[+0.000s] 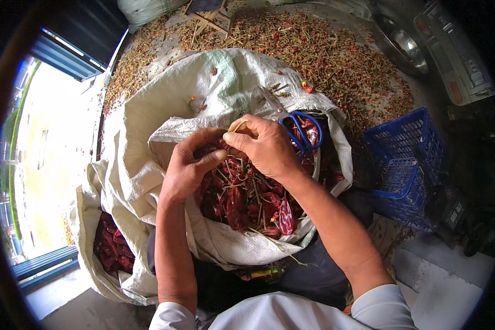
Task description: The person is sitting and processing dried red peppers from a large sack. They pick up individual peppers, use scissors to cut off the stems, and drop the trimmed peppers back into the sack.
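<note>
Both my hands meet over an open white woven sack [268, 251] holding dried red chili peppers [236, 208] and loose stems. My left hand [183, 169] curls around dark red peppers, mostly hidden by its fingers. Between thumb and forefinger, my right hand [268, 148] pinches a thin pale stem [240, 125] close to the left fingertips. Just beyond the right hand are scissors with blue handles [321, 134], their blades pointing away over folded sack cloth. Whether the scissors touch that hand is hidden. One glossy red pepper [287, 218] lies near the sack's front rim.
A second sack [86, 243] with red peppers stands at the left, by a bright doorway. Cut stems [297, 45] cover the floor ahead. At the right are a blue plastic basket [404, 177] and a metal basin [408, 45]. A folding stool [210, 22] stands ahead.
</note>
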The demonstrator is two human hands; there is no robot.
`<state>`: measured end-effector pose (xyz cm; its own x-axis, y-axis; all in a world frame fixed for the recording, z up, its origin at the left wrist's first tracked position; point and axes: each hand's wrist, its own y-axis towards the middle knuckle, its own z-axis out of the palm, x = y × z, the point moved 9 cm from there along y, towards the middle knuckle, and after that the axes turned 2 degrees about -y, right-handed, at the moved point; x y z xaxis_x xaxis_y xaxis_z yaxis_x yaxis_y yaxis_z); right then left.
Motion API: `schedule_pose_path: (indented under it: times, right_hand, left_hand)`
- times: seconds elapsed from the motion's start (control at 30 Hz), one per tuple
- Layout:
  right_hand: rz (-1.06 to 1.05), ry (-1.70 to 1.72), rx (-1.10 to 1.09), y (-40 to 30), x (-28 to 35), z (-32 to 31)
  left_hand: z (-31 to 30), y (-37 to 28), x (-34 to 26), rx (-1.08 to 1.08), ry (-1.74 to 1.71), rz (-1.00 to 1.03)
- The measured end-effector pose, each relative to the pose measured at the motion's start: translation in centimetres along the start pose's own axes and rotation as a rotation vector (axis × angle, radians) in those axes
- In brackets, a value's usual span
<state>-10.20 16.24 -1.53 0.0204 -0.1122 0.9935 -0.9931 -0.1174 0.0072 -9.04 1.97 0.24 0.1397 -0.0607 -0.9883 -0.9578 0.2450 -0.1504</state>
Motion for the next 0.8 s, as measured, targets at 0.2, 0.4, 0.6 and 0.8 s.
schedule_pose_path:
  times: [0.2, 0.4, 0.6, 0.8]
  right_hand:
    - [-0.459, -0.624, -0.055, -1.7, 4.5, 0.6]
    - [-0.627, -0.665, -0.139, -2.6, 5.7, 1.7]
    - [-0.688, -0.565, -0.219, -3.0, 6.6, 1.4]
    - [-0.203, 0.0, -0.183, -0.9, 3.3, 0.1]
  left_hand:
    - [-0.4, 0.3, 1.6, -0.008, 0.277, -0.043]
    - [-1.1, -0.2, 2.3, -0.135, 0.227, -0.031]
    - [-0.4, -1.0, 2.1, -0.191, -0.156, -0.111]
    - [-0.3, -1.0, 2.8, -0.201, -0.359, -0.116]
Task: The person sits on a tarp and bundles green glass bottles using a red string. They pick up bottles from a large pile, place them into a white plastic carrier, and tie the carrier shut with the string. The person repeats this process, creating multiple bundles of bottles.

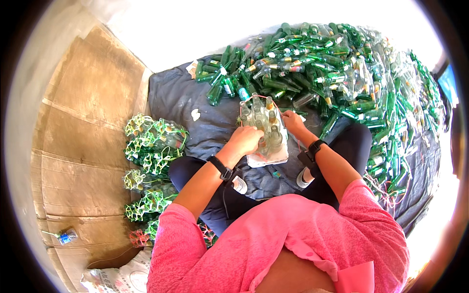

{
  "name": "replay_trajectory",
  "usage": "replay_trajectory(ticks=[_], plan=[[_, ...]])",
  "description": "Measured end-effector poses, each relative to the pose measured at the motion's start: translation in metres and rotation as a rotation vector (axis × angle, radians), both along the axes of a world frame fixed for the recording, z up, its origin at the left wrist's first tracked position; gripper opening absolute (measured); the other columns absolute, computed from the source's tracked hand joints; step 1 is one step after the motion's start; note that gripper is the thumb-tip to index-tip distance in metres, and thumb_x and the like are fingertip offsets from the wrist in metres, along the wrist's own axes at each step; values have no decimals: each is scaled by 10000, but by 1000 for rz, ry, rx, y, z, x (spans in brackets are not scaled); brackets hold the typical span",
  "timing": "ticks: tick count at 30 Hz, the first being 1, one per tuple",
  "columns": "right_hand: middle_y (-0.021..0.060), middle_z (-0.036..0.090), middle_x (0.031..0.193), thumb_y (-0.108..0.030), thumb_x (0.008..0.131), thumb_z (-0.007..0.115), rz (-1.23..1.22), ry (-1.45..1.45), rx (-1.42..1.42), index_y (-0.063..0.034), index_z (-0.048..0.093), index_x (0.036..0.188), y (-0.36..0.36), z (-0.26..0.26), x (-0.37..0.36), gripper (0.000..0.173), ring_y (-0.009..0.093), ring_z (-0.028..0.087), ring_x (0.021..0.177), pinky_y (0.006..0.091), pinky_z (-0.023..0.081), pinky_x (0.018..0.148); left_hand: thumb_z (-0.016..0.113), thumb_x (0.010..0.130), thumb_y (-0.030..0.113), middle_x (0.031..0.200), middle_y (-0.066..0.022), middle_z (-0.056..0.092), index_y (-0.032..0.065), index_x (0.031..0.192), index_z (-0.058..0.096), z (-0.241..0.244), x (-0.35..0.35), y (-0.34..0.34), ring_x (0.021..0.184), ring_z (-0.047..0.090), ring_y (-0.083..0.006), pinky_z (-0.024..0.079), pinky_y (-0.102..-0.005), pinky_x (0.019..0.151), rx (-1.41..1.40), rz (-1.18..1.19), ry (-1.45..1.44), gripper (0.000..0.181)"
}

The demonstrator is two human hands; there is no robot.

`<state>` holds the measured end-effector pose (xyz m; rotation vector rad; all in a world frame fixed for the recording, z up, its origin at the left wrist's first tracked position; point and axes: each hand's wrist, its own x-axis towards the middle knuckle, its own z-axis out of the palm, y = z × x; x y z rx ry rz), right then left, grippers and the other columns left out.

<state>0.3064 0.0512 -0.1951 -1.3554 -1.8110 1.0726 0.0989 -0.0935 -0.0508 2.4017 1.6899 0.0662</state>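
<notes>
Several clear glass bottles (275,138) stand upright in a close group on a white block (269,159) between my feet. A pink plastic cord (261,96) runs around the far side of the group, near the bottle necks. My left hand (250,140) is curled at the near left of the bottles, its fingertips hidden beside the necks; what it grips cannot be told. At the right of the group, my right hand (292,121) pinches the pink cord between thumb and fingers.
A large heap of loose green and clear bottles (329,66) spreads across the back and right on dark sheeting (205,102). Bottle bundles tied with yellow-green cord (155,163) line the left. Cardboard (84,175), a printed sack (124,274) and a small plastic bottle (67,237) lie farther left.
</notes>
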Motion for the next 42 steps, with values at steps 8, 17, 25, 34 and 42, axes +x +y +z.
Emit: replay_trajectory(ticks=[8,17,25,34,42], plan=[[180,707,945,-216,869,533,28,-182,3,-48,710,940,-7,0,8,254,366,665,924,432,509,836,738,759,170,793,-127,682,61,870,594,-29,7,11,802,685,-359,537,-475,694,59,7,-141,212],[203,709,1004,-240,888,529,20,-274,-127,-66,714,970,9,-17,13,267,404,665,966,474,519,857,747,775,200,722,-159,667,65,914,598,-28,4,13,743,686,-362,534,-470,661,62,21,-107,244],[210,697,1002,-237,911,533,103,-236,27,-58,708,968,-18,15,8,257,422,654,946,476,515,836,804,711,229,672,-144,663,68,793,639,-39,-3,12,702,694,-335,535,-441,648,170,-24,-124,245],[249,665,922,-238,941,536,84,-268,106,-11,649,945,-41,18,-6,254,465,628,892,523,493,765,764,755,236,625,-122,651,77,759,639,-46,1,11,658,686,-318,493,-423,674,201,-60,-77,202],[251,669,899,-192,934,533,34,-286,138,-23,648,918,-44,13,-10,204,468,637,865,522,496,750,672,803,174,668,-109,669,63,1181,615,-46,12,14,646,692,-271,525,-396,621,188,-120,-18,397]])
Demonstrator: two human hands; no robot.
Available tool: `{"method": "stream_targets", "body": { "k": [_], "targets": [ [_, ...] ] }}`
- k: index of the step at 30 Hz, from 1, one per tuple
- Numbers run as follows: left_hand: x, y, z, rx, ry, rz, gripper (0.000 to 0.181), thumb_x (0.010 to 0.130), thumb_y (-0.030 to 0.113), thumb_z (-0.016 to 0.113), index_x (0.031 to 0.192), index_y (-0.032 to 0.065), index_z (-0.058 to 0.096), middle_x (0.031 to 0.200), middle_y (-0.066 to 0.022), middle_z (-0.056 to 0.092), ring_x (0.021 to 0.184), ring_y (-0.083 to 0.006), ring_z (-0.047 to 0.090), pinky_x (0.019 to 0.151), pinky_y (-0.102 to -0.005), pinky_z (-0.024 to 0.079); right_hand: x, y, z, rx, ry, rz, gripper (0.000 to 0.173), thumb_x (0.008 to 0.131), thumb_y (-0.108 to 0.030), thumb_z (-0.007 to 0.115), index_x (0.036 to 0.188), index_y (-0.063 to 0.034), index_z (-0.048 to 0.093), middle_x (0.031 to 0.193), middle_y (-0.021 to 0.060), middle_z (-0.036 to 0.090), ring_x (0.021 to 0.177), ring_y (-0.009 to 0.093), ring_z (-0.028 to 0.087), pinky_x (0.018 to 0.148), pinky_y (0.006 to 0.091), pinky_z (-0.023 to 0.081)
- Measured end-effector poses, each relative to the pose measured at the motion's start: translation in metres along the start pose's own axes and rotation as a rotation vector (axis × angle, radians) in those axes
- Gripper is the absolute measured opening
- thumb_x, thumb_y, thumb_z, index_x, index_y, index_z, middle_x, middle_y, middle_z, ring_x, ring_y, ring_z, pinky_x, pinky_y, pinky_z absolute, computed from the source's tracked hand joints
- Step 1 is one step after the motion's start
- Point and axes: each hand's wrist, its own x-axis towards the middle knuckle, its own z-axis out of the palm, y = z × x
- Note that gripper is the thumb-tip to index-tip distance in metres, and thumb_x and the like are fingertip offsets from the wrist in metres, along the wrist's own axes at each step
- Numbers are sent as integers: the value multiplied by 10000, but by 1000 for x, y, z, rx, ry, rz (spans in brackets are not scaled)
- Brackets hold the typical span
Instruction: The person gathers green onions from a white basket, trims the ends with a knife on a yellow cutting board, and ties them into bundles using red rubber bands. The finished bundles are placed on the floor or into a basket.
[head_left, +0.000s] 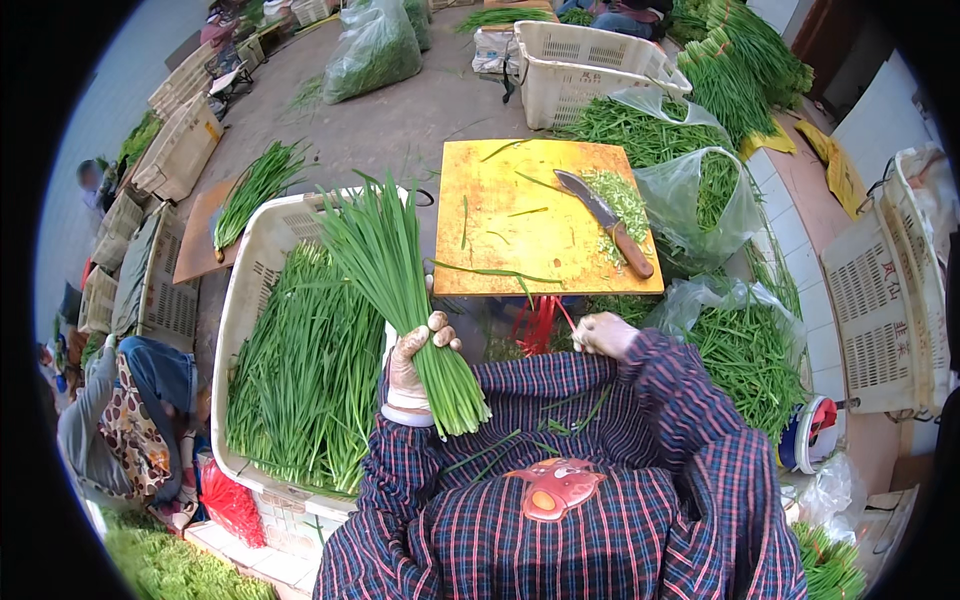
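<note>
My gloved left hand (411, 367) grips a thick bunch of garlic chives (386, 255), its cut white ends pointing down towards my lap. At the front edge of the board, my gloved right hand (606, 334) pinches a strand from a hank of red ties (537, 330) that hangs below. A yellow cutting board (495, 210) stands before me. On it lie a knife with a wooden handle (628, 251), a heap of chopped chive ends (619, 199) and a few loose leaves. To my left, a white plastic crate (225, 420) holds loose chives (307, 375).
Clear plastic bags of chives (694, 180) stand right of the board. Behind it is a white crate (551, 97), with bundled chives (742, 67) stacked beyond. Another bunch (259, 187) rests on a brown board (199, 225). A person (142, 420) sits at the left.
</note>
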Motion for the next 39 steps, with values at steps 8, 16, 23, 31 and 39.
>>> {"method": "stream_targets", "body": {
  "k": [8, 16, 23, 31, 39],
  "targets": [
    [21, -3, 36, -178, -93, -4, 732, 781, 61, 583, 1401, 108, 198, 881, -40, 487, 781, -141, 513, 862, -391, 449, -73, -82, -61, 913, 189, -353, 252, 860, -317, 591, 876, -75, 524, 738, -12, 546, 550, 47, 423, 497, 178, 331],
    [122, 12, 71, 276, -72, 2, 634, 762, 81, 606, 1323, 46, 312, 874, -63, 583, 1086, -386, 509, 926, -513, 419, 49, -125, -55, 1135, 377, -420, 160, 909, -209, 507, 894, -59, 560, 631, -23, 513, 502, 70, 434, 470, 184, 341],
    [146, 30, 57, 337, -22, -219, 593, 764, 76, 618, 1296, 59, 356, 874, -48, 585, 1070, -337, 532, 854, -511, 472, 103, -166, -76, 891, 522, -381, 188, 911, -239, 504, 855, -73, 572, 658, -33, 542, 542, 49, 465, 499, 194, 370],
    [168, 44, 25, 609, 42, -229, 274, 769, 78, 596, 1032, 15, 552, 837, -54, 587, 774, -183, 579, 839, -375, 470, 116, -145, -80, 997, 474, -318, 164, 902, -230, 519, 885, -77, 576, 791, -10, 579, 591, 58, 499, 522, 202, 398],
    [232, 9, 25, 1217, 275, -278, 161, 717, 63, 650, 855, -4, 599, 741, -52, 610, 626, -135, 574, 591, -270, 478, 118, -83, -62, 1301, 512, -276, 145, 913, -163, 485, 1000, -52, 521, 937, 71, 617, 745, 159, 631, 549, 231, 471]
  ]
}}
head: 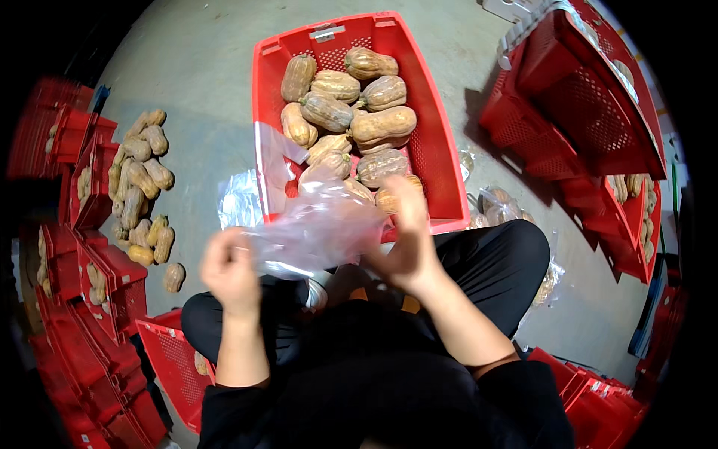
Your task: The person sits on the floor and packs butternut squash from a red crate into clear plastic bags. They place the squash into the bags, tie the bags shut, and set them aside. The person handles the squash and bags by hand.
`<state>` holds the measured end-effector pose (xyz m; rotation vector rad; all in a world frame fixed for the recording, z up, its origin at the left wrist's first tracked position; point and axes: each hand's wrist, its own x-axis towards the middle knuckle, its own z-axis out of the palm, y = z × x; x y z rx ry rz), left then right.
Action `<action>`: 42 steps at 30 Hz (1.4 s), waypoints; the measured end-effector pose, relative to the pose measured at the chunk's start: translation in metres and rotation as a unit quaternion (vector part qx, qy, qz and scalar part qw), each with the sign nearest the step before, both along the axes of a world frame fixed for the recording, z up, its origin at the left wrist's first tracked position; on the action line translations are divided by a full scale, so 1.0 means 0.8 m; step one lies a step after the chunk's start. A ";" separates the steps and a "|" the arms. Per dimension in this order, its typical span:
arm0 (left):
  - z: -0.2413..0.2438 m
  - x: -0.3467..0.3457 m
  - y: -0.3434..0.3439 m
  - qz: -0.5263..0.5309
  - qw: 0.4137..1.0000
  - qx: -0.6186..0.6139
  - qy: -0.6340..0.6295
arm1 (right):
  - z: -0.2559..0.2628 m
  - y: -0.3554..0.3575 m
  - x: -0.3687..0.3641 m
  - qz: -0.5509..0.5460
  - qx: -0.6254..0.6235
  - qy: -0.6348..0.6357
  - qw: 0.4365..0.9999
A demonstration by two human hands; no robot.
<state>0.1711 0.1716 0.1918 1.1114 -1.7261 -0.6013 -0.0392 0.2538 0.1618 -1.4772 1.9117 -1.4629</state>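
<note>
My left hand pinches one end of a clear plastic bag, which stretches across in front of me and is blurred. At the bag's other end my right hand has thumb and fingers spread; blur hides whether it touches the film. Just beyond, a red perforated plastic crate holds several ribbed tan squashes. The bag covers part of the crate's near end and some squashes there. Another piece of clear film hangs over the crate's left rim.
Loose squashes lie piled on the floor at left. Flat plastic bags rest beside the crate. Bagged squashes lie by my right knee. Stacked red crates stand at left and right. Another crate sits by my left knee.
</note>
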 end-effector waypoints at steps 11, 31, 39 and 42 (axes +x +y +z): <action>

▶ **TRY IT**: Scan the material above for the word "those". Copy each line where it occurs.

▶ **SOLUTION FOR THIS TASK**:
- The measured end-effector pose, each relative to the pose measured at the motion's start: translation in centimetres along the start pose's own axes and rotation as a rotation vector (axis × angle, radians) in those axes
- Measured end-effector poses, each relative to the pose measured at the motion's start: translation in metres along the start pose's own axes and rotation as a rotation vector (axis × angle, radians) in those axes

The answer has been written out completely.